_WHAT IS NEEDED_
Extract each line of the material that follows exactly and omit its pictures.

_GIVEN MATERIAL_
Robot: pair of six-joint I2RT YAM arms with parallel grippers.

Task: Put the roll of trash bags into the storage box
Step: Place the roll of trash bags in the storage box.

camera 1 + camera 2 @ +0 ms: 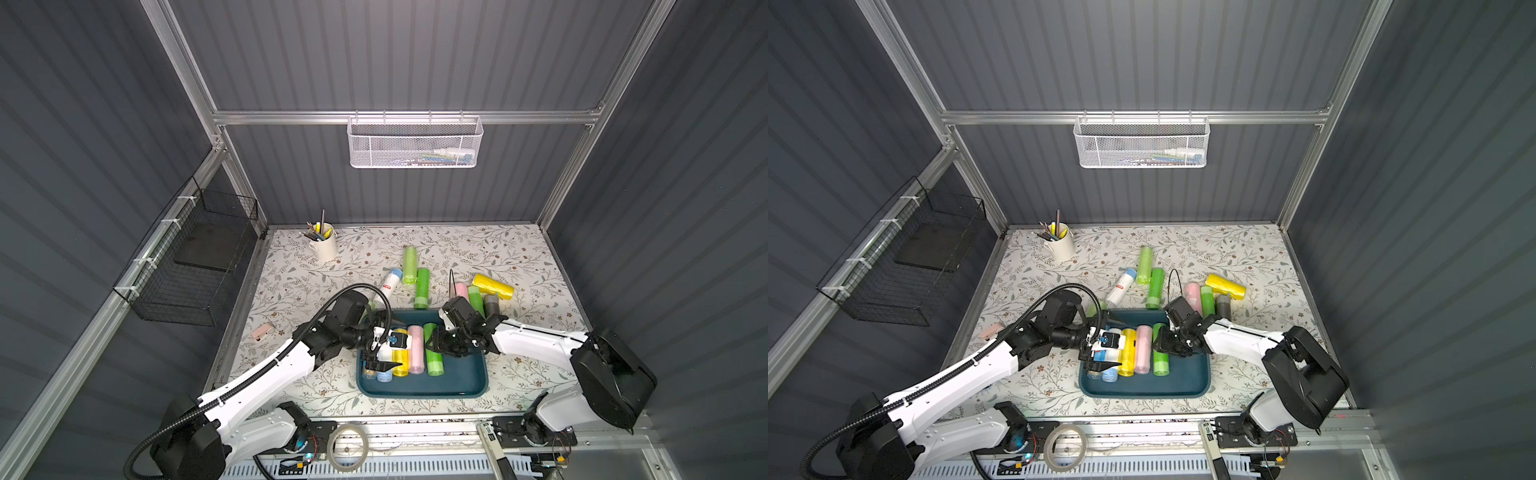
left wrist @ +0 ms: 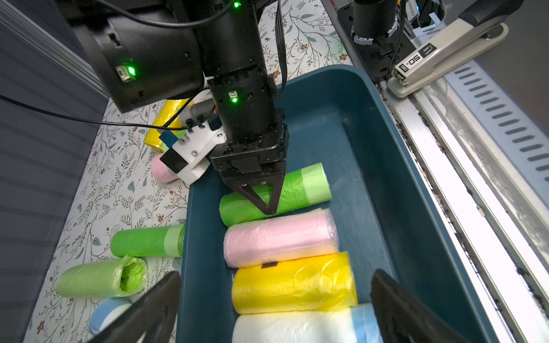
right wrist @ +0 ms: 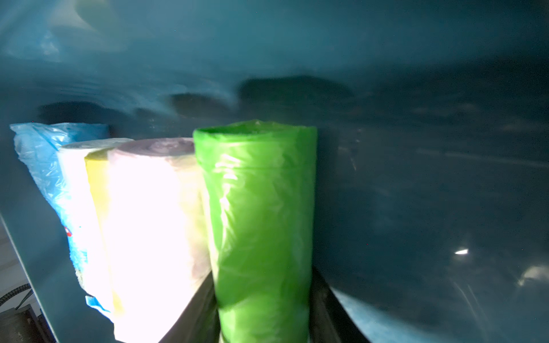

_SOLUTION TO THE PROBLEM_
Robot: pair of six-joint I2RT YAM arms with parallel grippers.

Task: Put the roll of trash bags into the storage box
Step: Place the roll of trash bags in the storage box.

camera 1 + camera 2 @ +0 ms: 
left wrist @ +0 ms: 
right wrist @ +0 ms: 

What appears above is the full answer.